=== DATA SHOWN ===
▬▬▬

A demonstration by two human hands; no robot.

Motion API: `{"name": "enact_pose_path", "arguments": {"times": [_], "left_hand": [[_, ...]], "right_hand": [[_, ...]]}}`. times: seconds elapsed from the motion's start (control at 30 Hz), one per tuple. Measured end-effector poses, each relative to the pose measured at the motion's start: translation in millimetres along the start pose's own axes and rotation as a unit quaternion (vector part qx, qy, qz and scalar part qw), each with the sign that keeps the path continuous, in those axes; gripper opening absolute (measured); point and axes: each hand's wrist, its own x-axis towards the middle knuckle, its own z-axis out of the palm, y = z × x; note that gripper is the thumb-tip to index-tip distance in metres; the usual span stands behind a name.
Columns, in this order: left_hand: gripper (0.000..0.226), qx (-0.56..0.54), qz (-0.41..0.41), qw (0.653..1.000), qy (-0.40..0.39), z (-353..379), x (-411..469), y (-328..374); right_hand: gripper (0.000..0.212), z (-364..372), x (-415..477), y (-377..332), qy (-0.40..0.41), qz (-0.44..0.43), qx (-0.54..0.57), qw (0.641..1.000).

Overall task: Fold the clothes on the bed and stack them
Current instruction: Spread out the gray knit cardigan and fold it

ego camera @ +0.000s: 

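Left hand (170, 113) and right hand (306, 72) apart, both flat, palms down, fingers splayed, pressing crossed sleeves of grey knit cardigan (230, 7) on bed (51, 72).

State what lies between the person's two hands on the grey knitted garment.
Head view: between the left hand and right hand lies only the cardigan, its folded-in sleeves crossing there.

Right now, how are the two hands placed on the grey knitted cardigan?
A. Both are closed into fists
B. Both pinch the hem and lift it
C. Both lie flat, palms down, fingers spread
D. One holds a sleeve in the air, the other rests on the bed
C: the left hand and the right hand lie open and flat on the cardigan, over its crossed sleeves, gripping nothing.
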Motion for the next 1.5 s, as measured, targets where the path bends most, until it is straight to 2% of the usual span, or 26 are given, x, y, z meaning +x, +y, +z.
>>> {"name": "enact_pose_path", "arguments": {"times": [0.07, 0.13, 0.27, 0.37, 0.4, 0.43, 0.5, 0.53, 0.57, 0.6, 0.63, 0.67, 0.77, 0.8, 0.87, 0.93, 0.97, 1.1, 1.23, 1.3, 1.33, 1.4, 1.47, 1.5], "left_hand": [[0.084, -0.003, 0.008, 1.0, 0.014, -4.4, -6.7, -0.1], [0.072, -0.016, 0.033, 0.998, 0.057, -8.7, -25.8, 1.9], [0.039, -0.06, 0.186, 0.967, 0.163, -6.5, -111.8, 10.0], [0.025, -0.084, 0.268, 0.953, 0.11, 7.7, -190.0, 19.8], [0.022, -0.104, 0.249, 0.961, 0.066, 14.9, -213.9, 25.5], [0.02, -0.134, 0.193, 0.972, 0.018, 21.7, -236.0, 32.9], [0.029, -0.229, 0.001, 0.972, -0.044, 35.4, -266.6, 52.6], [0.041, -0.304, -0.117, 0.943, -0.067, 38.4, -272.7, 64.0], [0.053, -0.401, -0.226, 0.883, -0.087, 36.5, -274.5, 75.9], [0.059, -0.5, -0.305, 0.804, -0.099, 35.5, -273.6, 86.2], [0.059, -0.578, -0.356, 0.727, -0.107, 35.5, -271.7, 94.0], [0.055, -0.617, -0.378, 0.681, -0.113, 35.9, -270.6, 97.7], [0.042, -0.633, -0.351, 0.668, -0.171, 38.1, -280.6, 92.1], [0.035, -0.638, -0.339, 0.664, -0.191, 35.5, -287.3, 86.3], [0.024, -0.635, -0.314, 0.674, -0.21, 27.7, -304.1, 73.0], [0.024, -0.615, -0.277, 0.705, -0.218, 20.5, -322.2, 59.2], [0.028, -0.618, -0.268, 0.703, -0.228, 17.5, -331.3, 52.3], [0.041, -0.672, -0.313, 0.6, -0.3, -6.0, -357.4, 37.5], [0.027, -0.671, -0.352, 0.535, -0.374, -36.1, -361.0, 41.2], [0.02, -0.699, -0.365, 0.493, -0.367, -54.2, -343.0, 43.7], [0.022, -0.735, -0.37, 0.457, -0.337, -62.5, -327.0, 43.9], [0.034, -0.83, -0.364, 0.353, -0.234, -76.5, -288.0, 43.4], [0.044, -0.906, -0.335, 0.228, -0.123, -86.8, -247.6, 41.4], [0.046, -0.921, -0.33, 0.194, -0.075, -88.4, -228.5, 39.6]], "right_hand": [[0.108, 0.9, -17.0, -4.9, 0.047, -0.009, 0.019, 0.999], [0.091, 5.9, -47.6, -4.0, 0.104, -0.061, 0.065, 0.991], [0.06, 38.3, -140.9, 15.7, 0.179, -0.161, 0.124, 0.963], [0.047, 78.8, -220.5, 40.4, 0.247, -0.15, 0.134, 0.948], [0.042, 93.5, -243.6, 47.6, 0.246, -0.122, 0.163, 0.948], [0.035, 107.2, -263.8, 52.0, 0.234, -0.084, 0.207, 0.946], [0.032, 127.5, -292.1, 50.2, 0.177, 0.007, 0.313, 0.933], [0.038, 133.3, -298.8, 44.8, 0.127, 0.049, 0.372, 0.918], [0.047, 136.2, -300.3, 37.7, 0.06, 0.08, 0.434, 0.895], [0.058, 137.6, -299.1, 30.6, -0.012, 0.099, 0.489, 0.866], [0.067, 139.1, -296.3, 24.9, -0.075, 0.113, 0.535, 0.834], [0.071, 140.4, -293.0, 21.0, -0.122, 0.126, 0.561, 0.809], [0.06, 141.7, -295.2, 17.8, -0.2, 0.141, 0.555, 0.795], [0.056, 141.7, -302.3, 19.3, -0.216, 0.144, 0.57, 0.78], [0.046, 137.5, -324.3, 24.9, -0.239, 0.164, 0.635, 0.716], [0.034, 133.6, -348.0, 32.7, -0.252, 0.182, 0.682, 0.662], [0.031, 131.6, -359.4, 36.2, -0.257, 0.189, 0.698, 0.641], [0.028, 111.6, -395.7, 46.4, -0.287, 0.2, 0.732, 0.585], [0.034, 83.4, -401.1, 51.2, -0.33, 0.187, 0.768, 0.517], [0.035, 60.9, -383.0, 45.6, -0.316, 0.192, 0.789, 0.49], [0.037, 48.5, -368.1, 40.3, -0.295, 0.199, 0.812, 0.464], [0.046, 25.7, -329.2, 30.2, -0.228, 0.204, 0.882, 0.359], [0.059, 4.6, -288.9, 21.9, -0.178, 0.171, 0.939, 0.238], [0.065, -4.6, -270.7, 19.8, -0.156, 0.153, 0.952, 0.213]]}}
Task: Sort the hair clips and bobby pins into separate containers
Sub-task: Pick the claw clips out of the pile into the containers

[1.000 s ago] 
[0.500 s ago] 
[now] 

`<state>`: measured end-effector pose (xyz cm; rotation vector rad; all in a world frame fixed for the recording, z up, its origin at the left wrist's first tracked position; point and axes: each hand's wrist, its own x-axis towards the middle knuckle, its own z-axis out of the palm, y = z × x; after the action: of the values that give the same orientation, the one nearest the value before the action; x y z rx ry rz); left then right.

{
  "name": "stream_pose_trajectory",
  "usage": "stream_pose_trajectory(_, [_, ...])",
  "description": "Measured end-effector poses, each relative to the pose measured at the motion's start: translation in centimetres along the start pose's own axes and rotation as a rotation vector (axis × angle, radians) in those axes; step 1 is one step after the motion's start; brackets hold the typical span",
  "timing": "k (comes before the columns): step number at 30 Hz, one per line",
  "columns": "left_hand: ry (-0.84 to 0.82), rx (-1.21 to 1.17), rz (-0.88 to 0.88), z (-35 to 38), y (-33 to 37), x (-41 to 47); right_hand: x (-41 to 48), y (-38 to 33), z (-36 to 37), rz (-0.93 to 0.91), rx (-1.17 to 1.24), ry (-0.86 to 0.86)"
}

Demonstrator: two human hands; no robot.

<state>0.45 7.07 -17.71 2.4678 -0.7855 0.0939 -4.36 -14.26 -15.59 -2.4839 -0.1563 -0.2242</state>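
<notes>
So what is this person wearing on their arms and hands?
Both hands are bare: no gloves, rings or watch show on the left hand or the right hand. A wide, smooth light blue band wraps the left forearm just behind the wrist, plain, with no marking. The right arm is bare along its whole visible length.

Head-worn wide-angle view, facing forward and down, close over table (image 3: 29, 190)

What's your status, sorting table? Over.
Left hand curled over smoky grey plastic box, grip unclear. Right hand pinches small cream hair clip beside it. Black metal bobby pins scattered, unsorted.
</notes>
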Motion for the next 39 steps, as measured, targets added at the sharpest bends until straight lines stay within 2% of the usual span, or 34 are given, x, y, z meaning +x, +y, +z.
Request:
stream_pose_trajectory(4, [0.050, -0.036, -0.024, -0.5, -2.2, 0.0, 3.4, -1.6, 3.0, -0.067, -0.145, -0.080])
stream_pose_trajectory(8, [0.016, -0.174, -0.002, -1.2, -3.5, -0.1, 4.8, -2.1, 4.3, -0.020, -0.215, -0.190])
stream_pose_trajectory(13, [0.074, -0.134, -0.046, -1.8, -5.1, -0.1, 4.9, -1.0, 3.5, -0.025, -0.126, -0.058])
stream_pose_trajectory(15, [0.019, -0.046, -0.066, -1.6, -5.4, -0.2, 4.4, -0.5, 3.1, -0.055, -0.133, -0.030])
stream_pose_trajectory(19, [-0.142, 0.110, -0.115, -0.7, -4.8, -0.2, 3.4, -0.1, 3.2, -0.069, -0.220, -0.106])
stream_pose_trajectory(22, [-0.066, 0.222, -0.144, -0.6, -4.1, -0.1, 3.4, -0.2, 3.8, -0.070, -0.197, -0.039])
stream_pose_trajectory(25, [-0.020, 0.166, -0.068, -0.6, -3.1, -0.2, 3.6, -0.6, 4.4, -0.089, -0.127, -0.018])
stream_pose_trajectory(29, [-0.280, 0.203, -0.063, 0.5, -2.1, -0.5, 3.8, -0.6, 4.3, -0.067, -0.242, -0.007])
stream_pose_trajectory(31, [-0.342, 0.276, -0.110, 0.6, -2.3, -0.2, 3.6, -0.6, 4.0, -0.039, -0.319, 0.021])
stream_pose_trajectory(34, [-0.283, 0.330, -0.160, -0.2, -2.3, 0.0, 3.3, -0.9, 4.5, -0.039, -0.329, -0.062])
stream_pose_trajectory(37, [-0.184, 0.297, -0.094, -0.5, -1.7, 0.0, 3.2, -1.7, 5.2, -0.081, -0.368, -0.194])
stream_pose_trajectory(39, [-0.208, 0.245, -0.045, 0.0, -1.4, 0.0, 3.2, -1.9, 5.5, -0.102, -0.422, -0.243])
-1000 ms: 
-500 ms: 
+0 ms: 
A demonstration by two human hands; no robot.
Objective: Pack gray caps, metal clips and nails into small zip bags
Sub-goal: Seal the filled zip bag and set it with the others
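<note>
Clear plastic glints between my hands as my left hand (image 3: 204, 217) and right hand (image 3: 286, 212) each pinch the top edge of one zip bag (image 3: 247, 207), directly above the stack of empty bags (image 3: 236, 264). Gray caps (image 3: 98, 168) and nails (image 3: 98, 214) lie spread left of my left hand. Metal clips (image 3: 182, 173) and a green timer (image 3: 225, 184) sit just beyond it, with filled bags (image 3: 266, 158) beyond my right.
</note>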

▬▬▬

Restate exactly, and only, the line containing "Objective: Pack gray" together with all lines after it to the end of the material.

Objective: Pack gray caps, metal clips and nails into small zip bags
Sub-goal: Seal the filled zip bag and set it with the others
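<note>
Clear plastic glints between my hands as my left hand (image 3: 204, 217) and right hand (image 3: 286, 212) each pinch the top edge of one zip bag (image 3: 247, 207), directly above the stack of empty bags (image 3: 236, 264). Gray caps (image 3: 98, 168) and nails (image 3: 98, 214) lie spread left of my left hand. Metal clips (image 3: 182, 173) and a green timer (image 3: 225, 184) sit just beyond it, with filled bags (image 3: 266, 158) beyond my right.
</note>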

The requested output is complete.